▶ **ACTION ITEM**
The string "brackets" may appear in lines of the listing. Report each line where it does.

▶ **DATA BELOW**
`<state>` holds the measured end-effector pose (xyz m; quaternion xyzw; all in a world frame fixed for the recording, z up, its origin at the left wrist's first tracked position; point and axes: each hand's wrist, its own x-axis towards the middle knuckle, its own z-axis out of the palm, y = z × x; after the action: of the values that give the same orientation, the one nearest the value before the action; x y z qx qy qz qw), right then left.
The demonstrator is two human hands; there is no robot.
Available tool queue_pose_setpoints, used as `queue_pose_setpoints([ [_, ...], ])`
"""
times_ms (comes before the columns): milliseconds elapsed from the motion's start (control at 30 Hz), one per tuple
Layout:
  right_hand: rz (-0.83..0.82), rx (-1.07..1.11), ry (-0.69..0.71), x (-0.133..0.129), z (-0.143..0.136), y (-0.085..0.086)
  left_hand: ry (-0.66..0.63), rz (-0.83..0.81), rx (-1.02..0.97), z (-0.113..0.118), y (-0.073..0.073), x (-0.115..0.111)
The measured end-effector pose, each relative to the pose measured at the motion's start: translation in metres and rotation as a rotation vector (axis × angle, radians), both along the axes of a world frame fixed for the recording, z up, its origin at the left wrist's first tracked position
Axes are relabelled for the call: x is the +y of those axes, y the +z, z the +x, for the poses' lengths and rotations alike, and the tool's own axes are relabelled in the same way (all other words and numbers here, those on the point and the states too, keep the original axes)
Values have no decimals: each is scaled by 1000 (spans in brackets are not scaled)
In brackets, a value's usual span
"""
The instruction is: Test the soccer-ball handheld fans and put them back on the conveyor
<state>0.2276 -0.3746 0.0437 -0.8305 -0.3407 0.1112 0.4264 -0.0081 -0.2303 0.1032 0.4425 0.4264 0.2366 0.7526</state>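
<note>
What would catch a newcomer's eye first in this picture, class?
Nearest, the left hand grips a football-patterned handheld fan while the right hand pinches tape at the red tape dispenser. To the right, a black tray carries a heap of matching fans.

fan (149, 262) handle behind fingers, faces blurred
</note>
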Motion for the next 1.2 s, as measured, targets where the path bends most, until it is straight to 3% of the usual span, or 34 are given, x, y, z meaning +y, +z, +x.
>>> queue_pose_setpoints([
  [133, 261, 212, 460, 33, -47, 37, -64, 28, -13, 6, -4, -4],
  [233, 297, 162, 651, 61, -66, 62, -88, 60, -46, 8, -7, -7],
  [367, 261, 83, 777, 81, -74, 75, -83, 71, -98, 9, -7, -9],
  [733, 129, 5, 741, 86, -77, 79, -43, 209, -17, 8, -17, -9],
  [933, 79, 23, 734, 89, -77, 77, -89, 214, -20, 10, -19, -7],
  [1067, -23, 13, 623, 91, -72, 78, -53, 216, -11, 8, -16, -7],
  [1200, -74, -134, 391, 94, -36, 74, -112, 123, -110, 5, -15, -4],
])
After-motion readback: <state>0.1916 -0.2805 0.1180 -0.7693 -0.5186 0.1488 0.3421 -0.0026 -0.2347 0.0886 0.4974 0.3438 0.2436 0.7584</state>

▶ **FINAL ANSWER**
Values have no decimals: each is scaled by 1000 (spans in brackets are not scaled)
In brackets, a value's usual span

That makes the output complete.